Task goal: In which lines of the data does the string "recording" appear? Copy every one.

##### Given material #####

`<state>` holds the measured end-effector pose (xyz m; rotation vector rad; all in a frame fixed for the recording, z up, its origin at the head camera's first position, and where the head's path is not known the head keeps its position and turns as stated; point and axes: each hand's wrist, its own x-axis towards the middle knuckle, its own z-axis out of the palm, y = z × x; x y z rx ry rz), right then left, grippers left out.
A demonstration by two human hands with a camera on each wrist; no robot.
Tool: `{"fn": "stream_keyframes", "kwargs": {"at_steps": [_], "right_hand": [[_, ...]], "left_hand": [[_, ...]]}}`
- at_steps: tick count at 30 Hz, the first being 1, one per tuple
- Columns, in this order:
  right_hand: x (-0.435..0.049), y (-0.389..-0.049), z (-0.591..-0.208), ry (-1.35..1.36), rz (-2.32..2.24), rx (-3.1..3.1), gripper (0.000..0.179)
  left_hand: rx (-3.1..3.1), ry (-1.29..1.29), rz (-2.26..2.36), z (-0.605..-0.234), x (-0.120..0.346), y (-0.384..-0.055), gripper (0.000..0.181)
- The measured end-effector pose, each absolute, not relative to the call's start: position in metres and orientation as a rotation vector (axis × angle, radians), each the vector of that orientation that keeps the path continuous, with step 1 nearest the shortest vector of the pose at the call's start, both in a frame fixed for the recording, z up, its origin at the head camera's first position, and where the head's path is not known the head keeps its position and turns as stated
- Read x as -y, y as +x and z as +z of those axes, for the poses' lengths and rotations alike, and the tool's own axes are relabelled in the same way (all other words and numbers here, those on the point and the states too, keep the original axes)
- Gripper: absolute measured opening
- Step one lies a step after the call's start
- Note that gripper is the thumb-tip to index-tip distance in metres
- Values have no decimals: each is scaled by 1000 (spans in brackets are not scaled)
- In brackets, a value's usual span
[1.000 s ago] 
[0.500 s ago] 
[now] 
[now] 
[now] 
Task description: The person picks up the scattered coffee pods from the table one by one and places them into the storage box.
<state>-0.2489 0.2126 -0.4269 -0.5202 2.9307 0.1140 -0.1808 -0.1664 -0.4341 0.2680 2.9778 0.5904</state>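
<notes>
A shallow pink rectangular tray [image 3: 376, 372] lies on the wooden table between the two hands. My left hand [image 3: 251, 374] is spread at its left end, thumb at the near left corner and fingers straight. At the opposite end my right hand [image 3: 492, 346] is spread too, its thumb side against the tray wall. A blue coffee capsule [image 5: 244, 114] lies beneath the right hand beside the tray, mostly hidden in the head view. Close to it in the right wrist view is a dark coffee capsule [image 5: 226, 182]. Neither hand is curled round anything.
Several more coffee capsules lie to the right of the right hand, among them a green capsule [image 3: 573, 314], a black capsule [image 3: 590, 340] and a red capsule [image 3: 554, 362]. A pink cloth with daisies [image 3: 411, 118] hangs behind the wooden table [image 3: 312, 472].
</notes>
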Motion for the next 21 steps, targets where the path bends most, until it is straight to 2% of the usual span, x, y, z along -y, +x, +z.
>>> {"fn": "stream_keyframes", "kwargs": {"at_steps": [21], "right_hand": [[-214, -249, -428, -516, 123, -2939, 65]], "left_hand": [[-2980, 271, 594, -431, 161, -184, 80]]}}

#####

Worked solution:
`<state>` holds the measured end-effector pose (xyz m; rotation vector rad; all in a frame fixed for the recording, z up, its origin at the head camera's first position, and where the head's path is not known the head keeps its position and turns as stated; point and axes: each hand's wrist, its own x-axis towards the middle knuckle, its own z-axis out of the palm, y = z × x; x y z rx ry rz), right then left, grippers left out.
- The measured end-effector pose, each absolute, not relative to the call's start: position in metres and orientation as a rotation vector (axis × angle, radians), each the vector of that orientation that keeps the path continuous, with step 1 nearest the shortest vector of the pose at the call's start, both in a frame fixed for the recording, z up, its origin at the head camera's first position, and where the head's path is not known the head keeps its position and turns as stated

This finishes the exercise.